_Problem to solve_
Reproduce the listing word for word, leaving every picture behind.

_Input data_
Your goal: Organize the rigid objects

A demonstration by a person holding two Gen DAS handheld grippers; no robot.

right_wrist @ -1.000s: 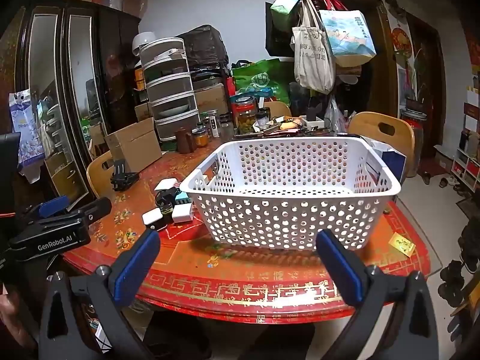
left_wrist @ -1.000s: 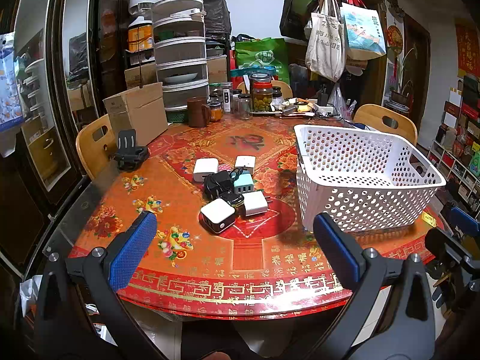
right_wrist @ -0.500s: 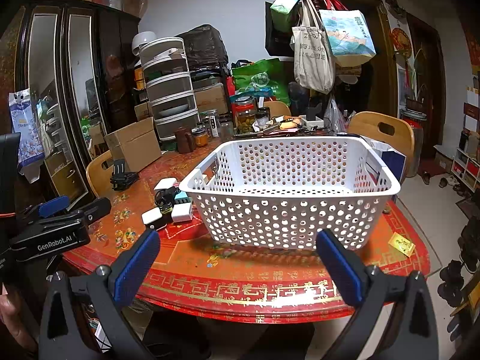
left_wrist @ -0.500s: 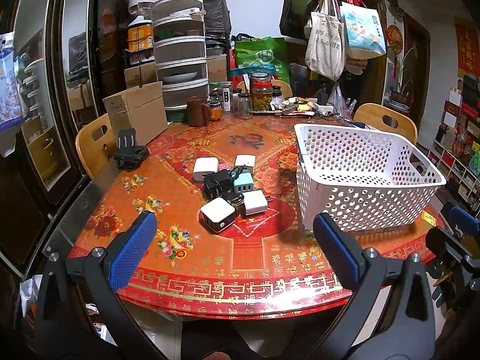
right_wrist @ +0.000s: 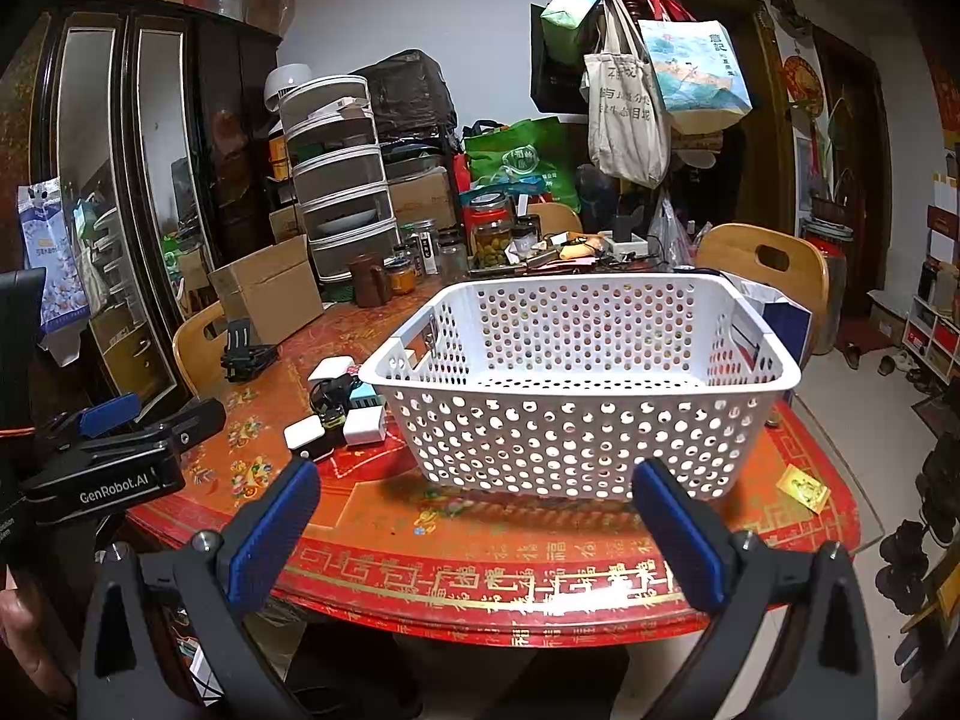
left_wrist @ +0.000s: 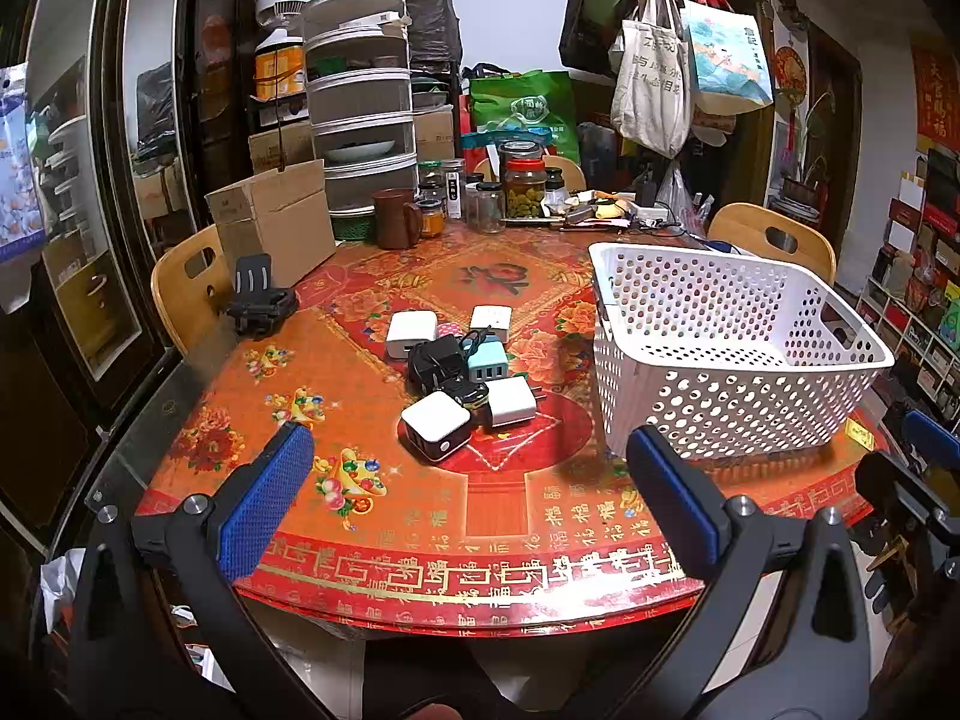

_Answer area_
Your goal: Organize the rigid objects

A demonstration by a person holding two Gen DAS handheld grippers; no robot.

right_wrist @ -1.000s: 
left_wrist @ -1.000s: 
right_wrist @ -0.500s: 
left_wrist @ -0.500s: 
right_wrist @ +0.000s: 
left_wrist @ +0.000s: 

Further output is not needed for this exercise.